Картина сражения была теперь поистине величественной и вместе с тем отталкивающей. Все пространство на много километров закрылось густым блеклым дымом, небо из синего стало белесым. Всюду горели танки, и земля, казалось, горела, и небо дымилось, звенело от авиамоторов и словно лопалось и трещало, раздираемое на части…
И когда Богданыч, разговаривая в полдень с «соседом», узнал, что враг на участке другой дивизии, стоявшей в центре удара, вклинился в советскую оборону на глубину двух километров, Алексей воспринял это, как факт, еще далеко не решающий исхода сражения и успеха той или другой стороны: слишком велики были столкнувшиеся силы и небывало могуч был ответный удар…

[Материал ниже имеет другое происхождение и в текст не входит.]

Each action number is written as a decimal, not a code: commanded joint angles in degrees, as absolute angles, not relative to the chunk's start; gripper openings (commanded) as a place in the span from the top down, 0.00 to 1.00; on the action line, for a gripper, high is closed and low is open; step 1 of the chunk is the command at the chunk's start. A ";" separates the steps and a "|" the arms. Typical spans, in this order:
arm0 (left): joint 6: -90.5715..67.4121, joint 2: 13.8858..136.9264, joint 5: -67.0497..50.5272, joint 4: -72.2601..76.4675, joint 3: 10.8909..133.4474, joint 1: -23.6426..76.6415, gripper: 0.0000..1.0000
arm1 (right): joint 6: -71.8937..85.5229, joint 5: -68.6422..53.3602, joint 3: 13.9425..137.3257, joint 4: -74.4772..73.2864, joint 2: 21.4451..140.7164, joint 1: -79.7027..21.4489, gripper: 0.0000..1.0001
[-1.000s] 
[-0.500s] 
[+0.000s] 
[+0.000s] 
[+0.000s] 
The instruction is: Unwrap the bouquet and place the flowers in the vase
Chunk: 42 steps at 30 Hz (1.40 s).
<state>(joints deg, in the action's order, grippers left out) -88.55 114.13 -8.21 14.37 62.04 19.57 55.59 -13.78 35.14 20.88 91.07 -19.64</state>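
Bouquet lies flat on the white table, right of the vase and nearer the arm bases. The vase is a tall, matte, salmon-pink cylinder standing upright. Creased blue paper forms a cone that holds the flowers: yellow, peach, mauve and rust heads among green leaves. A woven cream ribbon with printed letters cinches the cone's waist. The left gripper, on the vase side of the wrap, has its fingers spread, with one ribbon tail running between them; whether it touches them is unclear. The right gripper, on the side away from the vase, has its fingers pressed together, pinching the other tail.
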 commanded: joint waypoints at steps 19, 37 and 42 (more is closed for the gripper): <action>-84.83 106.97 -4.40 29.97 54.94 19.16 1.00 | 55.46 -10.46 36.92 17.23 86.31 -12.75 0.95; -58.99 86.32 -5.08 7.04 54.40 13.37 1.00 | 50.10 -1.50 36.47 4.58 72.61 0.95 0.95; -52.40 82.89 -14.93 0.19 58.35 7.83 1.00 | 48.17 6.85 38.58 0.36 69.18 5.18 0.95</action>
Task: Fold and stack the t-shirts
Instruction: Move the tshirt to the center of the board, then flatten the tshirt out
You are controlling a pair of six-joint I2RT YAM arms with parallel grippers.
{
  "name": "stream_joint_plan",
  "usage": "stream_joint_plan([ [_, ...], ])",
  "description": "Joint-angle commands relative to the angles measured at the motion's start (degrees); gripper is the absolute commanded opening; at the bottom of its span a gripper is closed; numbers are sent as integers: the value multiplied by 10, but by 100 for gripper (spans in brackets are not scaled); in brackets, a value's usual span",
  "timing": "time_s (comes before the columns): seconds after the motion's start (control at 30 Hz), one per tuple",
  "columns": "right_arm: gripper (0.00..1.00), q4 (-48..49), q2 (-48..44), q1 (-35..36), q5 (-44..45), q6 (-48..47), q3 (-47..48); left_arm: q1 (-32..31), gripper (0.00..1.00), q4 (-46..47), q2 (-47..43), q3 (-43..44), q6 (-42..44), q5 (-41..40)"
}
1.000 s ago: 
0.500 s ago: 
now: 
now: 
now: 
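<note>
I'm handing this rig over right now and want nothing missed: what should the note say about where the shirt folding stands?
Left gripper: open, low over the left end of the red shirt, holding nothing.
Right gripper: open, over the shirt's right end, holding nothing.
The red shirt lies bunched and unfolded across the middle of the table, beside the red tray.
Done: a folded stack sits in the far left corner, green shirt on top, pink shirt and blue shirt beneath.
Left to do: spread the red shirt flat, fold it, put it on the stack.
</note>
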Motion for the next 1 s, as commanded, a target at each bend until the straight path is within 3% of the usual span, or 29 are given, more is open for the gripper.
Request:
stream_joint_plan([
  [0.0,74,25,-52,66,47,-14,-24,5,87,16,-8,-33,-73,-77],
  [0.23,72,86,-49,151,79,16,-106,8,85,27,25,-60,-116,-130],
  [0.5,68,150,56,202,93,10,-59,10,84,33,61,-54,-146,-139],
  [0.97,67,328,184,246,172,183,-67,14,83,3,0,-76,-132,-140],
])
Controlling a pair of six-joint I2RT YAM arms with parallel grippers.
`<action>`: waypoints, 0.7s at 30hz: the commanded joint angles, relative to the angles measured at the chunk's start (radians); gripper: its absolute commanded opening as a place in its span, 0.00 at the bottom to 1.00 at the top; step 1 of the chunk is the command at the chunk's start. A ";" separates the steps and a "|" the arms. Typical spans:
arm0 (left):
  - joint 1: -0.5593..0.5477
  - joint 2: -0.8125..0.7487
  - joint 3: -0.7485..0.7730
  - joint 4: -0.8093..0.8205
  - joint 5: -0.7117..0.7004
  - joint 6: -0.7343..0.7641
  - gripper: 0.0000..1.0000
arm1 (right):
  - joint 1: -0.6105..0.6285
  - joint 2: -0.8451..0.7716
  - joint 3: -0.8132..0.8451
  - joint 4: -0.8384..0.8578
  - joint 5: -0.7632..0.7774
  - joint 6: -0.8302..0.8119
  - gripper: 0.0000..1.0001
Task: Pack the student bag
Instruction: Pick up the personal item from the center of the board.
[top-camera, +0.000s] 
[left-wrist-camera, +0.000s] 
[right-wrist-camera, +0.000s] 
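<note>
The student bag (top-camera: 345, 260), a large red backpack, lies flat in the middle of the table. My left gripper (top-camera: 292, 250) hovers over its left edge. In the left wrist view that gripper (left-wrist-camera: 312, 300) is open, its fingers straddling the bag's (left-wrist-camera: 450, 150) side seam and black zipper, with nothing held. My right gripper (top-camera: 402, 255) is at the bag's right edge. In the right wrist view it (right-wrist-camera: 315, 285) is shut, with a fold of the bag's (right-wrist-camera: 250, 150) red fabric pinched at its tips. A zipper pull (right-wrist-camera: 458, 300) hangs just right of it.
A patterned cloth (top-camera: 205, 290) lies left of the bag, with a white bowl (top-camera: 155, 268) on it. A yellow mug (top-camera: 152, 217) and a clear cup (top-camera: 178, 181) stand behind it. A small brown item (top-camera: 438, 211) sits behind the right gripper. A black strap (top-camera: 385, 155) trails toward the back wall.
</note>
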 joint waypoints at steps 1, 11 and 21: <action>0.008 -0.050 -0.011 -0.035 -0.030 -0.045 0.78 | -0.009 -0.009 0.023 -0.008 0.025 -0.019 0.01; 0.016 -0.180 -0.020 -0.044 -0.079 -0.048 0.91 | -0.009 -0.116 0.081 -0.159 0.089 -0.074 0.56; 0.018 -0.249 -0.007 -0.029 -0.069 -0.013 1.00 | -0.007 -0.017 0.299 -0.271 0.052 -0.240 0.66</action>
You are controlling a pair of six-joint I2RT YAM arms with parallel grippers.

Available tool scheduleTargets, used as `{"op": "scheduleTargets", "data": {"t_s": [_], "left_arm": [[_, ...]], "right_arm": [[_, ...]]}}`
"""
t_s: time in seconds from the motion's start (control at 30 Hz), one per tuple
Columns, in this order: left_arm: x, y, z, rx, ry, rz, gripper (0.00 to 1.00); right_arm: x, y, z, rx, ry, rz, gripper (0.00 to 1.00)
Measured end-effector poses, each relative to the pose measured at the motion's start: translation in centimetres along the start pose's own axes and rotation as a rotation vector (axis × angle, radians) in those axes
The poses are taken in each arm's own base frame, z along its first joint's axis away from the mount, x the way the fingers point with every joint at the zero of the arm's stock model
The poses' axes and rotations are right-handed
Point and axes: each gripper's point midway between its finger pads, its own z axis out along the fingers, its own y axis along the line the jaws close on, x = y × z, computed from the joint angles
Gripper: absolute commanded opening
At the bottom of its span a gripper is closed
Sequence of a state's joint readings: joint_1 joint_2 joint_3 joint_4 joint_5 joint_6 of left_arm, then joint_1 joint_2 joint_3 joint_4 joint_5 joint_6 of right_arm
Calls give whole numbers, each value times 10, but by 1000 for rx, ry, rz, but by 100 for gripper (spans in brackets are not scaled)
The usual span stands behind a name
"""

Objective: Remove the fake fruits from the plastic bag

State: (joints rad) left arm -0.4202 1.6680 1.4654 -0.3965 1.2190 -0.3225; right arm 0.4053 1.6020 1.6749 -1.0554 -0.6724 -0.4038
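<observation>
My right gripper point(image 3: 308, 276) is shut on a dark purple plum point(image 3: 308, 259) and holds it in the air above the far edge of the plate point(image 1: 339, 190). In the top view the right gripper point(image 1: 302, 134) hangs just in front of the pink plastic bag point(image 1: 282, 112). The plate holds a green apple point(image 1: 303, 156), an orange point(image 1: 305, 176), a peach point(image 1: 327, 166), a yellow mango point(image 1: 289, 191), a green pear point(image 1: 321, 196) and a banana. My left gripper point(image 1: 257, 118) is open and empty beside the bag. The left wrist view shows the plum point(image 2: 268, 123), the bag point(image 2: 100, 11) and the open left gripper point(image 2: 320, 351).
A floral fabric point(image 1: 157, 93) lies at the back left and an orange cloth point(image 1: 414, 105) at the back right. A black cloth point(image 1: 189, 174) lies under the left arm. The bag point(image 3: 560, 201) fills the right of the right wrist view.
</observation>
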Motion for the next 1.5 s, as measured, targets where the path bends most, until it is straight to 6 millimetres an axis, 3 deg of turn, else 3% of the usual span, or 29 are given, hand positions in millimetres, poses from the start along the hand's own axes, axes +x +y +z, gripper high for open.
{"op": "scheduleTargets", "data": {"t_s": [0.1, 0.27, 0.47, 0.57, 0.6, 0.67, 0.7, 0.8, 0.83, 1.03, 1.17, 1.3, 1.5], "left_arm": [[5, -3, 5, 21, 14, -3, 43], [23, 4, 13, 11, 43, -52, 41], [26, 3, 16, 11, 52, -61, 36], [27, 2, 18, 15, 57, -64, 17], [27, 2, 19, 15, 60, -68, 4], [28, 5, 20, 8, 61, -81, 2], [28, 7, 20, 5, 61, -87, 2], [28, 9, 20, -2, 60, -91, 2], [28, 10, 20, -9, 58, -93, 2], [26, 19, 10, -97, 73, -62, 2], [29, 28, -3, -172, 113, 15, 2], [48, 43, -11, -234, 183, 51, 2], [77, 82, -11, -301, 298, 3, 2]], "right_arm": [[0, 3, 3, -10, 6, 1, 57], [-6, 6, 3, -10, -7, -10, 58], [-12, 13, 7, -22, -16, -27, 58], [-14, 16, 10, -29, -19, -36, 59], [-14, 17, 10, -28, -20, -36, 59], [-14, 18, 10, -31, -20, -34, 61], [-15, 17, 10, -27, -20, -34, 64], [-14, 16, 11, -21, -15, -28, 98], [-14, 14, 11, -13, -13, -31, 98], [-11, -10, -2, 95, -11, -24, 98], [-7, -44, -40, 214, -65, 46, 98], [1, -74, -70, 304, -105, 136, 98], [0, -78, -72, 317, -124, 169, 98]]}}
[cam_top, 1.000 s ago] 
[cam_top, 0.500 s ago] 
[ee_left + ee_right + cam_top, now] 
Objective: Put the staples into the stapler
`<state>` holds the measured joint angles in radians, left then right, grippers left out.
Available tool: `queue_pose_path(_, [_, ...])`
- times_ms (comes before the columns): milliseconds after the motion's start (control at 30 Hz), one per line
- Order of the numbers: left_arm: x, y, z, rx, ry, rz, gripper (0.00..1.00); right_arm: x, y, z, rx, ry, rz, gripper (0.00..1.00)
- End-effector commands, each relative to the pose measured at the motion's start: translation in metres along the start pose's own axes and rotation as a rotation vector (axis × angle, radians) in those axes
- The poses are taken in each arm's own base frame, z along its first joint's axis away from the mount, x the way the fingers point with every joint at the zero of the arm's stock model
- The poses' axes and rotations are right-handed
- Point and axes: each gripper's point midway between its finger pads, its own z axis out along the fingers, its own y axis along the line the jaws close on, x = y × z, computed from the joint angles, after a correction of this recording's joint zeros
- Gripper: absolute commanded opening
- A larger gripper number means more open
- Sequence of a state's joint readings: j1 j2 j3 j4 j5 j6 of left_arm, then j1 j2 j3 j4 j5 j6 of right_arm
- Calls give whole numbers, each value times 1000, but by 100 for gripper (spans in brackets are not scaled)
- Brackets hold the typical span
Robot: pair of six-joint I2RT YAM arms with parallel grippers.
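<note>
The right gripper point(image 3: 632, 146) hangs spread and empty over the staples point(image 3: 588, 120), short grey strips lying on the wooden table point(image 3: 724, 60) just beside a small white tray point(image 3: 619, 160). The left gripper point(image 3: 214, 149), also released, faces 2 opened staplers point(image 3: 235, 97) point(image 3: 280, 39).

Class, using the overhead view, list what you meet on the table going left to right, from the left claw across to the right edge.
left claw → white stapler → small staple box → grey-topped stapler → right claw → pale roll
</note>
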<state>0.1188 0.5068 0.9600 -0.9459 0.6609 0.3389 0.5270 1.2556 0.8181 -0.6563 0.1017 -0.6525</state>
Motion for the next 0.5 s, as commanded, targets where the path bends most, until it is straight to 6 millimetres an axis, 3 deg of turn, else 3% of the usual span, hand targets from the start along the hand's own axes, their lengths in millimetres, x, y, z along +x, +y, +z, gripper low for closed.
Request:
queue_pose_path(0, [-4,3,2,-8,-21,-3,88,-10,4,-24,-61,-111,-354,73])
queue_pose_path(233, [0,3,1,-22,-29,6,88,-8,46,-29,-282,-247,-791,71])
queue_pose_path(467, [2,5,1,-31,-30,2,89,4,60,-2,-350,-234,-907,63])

Утро 5 июля боевые друзья Микола Хижняк и Иван Дудников встретили обычно: еще до рассвета почистили обмундирование, надели чистое белье. Иван Дудников даже побрился перед маленьким зеркальцем при свете коптилки и распушил пшеничные усы.
Микола следил за его неторопливыми скупыми движениями.
— Красоту наводишь, як к свадьбе, — ухмыльнулся он.
— А что? — подкрутил ус Дудников. — Порядочек всегда должен быть. Русский солдат всегда соблюдает аккуратность и чистоту. Не к бабушкиной панихиде готовимся, а к бою. Ясно?
— Ясно, товарищ гвардии сержант, — четко ответил Хижняк, но тут же опустил голову. — А может, Иване, в землю ляжем, так щоб быть чистыми…
Иван смерил друга недовольным взглядом, покачал головой:
— Эх, Микола, Микола! Товарищ гвардии ефрейтор… Бьюсь я над вашим политическим воспитанием сколько времени, а у вас нет-нет да и прорвется старый кислый дух. Кандидатские-то карточки вместе с вами получали. Не забыл?
Микола смущенно потрогал левый карман гимнастерки.